Bargains and a giveaway
Sky Blue Press is offering their titles, including their Anais Nin publications as well as the poetry of Stephane Mallarme and Daisy Aldan, at incredibly good prices. Worldwide shipping is available, and any buyer gets a priceless but free gift. Details are below (clicking on each icon will take you to the bookstore directly):
The Portable Anais Nin, by popular demand, will be available in print. In fact, we are using this sale to fund its publication. It is a chronological anthology of Nin’s most important writings, beginning at age 12 and continuing to just before her death. It is not only a handy guidebook to her work, it also follows her evolution as a writer and as a woman. Introduced and annotated by Benjamin Franklin V, it is projected to be in print by October 1, 2011. Sky Blue Press is taking advanced orders at a 25% discount for a limited time. (reg. $19.99): $14.99
The Winter of Artifice: a facsimile of the original 1939 Paris edition. This book had been out of print for nearly 70 years because it was banned in English-speaking countries and war had obliterated its distribution in France. This book is made from the original unexpurgated version. (hardcover, reg. $29.50): $5.99
One of 25 limited edition copies of the above title (signed and numbered by Benjamin Franklin V, including a rare glossy photo of Nin in 1939 Paris, and a facsimile of her handwritten diary entry describing how the edition was doomed; hardcover, reg. $100.00): $49.50 (less than 5 left).

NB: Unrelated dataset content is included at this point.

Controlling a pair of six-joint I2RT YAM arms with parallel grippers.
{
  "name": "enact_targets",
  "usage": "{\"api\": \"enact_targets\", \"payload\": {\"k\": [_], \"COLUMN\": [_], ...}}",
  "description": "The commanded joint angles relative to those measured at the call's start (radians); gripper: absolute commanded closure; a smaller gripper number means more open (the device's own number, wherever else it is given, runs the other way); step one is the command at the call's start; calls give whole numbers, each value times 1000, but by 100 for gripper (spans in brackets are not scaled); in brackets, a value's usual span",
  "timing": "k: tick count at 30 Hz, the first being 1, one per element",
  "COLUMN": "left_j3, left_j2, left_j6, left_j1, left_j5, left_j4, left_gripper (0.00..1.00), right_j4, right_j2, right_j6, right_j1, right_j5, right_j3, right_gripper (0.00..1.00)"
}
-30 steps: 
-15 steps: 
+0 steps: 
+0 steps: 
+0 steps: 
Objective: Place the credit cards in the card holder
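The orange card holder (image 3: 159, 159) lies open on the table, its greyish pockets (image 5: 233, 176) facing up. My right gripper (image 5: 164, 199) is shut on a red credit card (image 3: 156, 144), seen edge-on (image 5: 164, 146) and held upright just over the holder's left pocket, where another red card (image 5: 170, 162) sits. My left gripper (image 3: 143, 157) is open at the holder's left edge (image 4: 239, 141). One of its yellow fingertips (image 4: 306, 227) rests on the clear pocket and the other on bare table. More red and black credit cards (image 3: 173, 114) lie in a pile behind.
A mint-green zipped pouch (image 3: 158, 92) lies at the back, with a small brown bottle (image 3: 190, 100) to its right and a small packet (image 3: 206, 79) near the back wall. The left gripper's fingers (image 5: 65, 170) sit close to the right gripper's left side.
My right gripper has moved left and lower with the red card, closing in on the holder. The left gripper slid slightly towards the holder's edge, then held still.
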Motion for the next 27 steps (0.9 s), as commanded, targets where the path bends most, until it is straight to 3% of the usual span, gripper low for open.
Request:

A Cafe in Space, Volume 1, the special Nin centennial edition (2003), with unpublished diary excerpts, picture tours of Nin’s France, and articles by top Nin scholars. (reg. $15.00): $4.99
A Cafe in Space, Volume 2, which includes Nin’s “dream of Haiti,” a love affair with a culture and its members, essays on Nin’s writing, Henry Miller, and an excerpt from Anton Chekhov’s sister’s memoir. (reg. $15.00): $4.99
A Cafe in Space, Volume 3, which focuses on all three of the “musketeers”: Anais Nin, Henry Miller, and Lawrence Durrell, with studies by some of the world’s top scholars. (reg. $15.00): $4.99
A Cafe in Space, Volume 4 includes correspondence between Anais Nin, her agent Gunther Stuhlmann, and publisher Alan Swallow, which details the frustration, pain, hope, breakthroughs, betrayals, and heartbreak on the way to Nin’s ultimate fame; revealing letters between editor John Ferrone and Rupert Pole, who were at odds about how to present Nin’s first unexpurgated diary, Henry and June. (reg. $15.00): $4.99
A Cafe in Space, Volume 5 is a special issue with Nin’s unpublished critical writing, treatments of her fiction, and an extensive interview conducted at the height of her fame in 1969. (reg. $15.00): $4.99
A Cafe in Space, Volume 6 contains “Prelude to a Symphony,” recently discovered letters from Joaquin Nin to his daughter in 1933 around the time of the beginning of their incestuous affair. These letters make clear who the aggressor in this relationship was, and to what lengths Nin’s father went to entice his grown daughter to his lair in the south of France. Also included are several articles regarding Nin’s writing, Henry Miller, and poetry. (reg. $15.00): $4.99
The complete set of A Cafe in Space, Vols. 1 through 8 (reg. $99.50): $54.99 (only 3 complete sets left)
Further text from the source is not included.